-- Opening Marker --
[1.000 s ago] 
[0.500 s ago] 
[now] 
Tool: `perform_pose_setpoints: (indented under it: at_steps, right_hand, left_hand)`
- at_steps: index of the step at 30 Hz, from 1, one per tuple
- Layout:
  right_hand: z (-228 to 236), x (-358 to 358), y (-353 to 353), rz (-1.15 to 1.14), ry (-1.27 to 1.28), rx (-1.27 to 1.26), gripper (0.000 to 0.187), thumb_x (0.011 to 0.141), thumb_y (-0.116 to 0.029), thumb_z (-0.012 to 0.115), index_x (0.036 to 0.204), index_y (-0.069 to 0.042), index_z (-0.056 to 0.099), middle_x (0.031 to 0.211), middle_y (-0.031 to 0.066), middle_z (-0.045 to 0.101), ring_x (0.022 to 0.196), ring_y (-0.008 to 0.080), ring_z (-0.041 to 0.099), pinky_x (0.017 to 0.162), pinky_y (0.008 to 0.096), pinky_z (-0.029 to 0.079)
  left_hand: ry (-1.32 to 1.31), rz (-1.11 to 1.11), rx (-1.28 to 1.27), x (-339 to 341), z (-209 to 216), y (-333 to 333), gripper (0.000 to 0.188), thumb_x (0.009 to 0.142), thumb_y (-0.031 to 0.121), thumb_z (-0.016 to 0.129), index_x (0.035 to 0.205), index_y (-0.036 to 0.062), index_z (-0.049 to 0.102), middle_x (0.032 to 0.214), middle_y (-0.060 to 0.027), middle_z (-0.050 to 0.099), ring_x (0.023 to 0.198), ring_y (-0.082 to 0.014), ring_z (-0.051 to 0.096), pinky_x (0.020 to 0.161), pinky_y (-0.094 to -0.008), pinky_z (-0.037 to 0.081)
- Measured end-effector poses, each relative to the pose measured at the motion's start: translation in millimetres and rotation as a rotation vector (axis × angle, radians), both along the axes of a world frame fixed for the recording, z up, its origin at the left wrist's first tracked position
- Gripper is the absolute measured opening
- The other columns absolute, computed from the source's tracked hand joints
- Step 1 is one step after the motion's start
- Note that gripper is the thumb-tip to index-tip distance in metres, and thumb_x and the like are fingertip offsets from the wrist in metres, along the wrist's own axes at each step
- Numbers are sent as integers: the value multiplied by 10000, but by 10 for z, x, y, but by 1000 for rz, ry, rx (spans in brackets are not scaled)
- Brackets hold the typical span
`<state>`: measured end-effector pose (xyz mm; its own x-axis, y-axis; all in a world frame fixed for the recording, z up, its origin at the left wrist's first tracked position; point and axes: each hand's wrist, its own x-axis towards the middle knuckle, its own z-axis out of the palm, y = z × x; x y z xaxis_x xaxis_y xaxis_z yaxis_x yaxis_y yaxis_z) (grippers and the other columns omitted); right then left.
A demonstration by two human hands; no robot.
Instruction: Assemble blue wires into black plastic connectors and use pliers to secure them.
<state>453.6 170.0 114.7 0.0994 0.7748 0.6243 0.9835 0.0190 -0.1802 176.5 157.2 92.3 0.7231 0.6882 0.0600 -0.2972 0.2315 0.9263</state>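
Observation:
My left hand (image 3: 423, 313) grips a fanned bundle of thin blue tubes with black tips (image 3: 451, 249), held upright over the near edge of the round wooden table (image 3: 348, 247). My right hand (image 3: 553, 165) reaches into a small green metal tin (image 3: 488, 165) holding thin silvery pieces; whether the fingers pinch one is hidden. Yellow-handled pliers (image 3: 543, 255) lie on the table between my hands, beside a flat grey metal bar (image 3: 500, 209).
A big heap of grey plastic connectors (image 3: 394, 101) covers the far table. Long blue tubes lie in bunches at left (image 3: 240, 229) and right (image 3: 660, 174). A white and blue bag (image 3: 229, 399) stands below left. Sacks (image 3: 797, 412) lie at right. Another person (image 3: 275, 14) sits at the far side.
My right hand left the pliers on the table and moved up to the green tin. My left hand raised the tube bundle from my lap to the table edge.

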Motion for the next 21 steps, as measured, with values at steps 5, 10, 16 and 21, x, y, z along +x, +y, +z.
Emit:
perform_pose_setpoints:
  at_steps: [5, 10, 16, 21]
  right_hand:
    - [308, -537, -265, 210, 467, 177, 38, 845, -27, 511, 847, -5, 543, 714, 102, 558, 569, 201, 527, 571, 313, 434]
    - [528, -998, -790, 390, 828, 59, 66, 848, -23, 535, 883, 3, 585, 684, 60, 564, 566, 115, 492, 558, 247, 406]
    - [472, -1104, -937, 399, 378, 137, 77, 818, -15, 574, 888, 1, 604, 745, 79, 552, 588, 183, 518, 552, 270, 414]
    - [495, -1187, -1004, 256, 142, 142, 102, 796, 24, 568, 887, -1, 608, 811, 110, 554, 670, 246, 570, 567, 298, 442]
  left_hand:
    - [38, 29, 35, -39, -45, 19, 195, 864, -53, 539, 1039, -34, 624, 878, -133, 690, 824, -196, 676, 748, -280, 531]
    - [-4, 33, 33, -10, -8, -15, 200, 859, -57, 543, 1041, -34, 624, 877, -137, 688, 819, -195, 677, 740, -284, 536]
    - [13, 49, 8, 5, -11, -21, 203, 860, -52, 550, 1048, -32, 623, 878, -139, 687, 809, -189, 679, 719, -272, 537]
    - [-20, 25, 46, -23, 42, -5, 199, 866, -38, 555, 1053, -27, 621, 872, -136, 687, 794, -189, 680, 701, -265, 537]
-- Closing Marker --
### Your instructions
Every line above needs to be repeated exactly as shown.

### Solution to this task
[1.000 s ago] 
[0.500 s ago] 
[now] 
Tool: `perform_pose_setpoints: (indented under it: at_steps, right_hand, left_hand)`
- at_steps: index of the step at 30 Hz, from 1, one per tuple
- Layout:
  right_hand: z (-228 to 236), x (-358 to 358), y (-353 to 353), rz (-1.15 to 1.14), ry (-1.27 to 1.28), rx (-1.27 to 1.26), gripper (0.000 to 0.187), thumb_x (0.011 to 0.141), thumb_y (-0.116 to 0.029), thumb_z (-0.012 to 0.115), index_x (0.036 to 0.204), index_y (-0.069 to 0.042), index_z (-0.056 to 0.099), middle_x (0.031 to 0.211), middle_y (-0.031 to 0.066), middle_z (-0.045 to 0.101), ring_x (0.022 to 0.196), ring_y (-0.008 to 0.080), ring_z (-0.041 to 0.099), pinky_x (0.017 to 0.162), pinky_y (0.008 to 0.096), pinky_z (-0.029 to 0.079)
  left_hand: ry (-1.32 to 1.31), rz (-1.11 to 1.11), rx (-1.28 to 1.27), x (-339 to 341), z (-209 to 216), y (-333 to 333), gripper (0.000 to 0.188), thumb_x (0.009 to 0.142), thumb_y (-0.031 to 0.121), thumb_z (-0.016 to 0.129), index_x (0.035 to 0.205), index_y (-0.036 to 0.062), index_z (-0.049 to 0.102), middle_x (0.032 to 0.214), middle_y (-0.060 to 0.027), middle_z (-0.050 to 0.099), ring_x (0.023 to 0.198), ring_y (-0.082 to 0.014), ring_z (-0.051 to 0.096), pinky_x (0.020 to 0.161), pinky_y (-0.094 to -0.008), pinky_z (-0.037 to 0.081)
- Measured end-effector poses, each relative to the pose measured at the motion's start: translation in millimetres and rotation as a rotation vector (axis × angle, radians), both along the axes of a world frame fixed for the recording, z up, its origin at the left wrist's first tracked position
- Gripper is the absolute measured opening
- The other columns absolute, computed from the source's tracked hand joints
- Step 1 is one step after the motion's start
- Note that gripper is the thumb-tip to index-tip distance in metres, and thumb_x and the like are fingertip offsets from the wrist in metres, along the wrist's own axes at each step
- Numbers are sent as integers: the value multiplied by 10000, but by 10 for z, x, y, but by 1000 for rz, ry, rx (spans in brackets are not scaled)
- Brackets hold the typical span
`<state>`: measured end-effector pose (xyz mm; its own x-axis, y-axis; all in a world frame fixed for the recording, z up, its origin at the left wrist's first tracked position; point and axes: each hand's wrist, its own x-axis towards the middle knuckle, its own z-axis out of the palm, y = z × x; x y z xaxis_x xaxis_y xaxis_z yaxis_x yaxis_y yaxis_z) (grippers and the other columns omitted); right then left.
A demonstration by two human hands; no robot.
Instruction: Assemble blue wires into black plastic connectors and use pliers to secure them.
<state>453.6 170.0 114.7 0.0994 0.7748 0.6243 0.9835 0.0190 -0.1802 176.5 157.2 92.3 0.7231 0.6882 0.0600 -0.2972 0.2315 0.9263</state>
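Observation:
My left hand (image 3: 423, 313) grips a fanned bundle of thin blue tubes with black tips (image 3: 451, 249), held upright over the near edge of the round wooden table (image 3: 348, 247). My right hand (image 3: 553, 165) reaches into a small green metal tin (image 3: 488, 165) holding thin silvery pieces; whether the fingers pinch one is hidden. Yellow-handled pliers (image 3: 543, 255) lie on the table between my hands, beside a flat grey metal bar (image 3: 500, 209).
A big heap of grey plastic connectors (image 3: 394, 101) covers the far table. Long blue tubes lie in bunches at left (image 3: 240, 229) and right (image 3: 660, 174). A white and blue bag (image 3: 229, 399) stands below left. Sacks (image 3: 797, 412) lie at right. Another person (image 3: 275, 14) sits at the far side.
My right hand left the pliers on the table and moved up to the green tin. My left hand raised the tube bundle from my lap to the table edge.
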
Motion for the next 21 steps, as measured, with values at steps 5, 10, 16 and 21, x, y, z along +x, +y, +z.
Emit:
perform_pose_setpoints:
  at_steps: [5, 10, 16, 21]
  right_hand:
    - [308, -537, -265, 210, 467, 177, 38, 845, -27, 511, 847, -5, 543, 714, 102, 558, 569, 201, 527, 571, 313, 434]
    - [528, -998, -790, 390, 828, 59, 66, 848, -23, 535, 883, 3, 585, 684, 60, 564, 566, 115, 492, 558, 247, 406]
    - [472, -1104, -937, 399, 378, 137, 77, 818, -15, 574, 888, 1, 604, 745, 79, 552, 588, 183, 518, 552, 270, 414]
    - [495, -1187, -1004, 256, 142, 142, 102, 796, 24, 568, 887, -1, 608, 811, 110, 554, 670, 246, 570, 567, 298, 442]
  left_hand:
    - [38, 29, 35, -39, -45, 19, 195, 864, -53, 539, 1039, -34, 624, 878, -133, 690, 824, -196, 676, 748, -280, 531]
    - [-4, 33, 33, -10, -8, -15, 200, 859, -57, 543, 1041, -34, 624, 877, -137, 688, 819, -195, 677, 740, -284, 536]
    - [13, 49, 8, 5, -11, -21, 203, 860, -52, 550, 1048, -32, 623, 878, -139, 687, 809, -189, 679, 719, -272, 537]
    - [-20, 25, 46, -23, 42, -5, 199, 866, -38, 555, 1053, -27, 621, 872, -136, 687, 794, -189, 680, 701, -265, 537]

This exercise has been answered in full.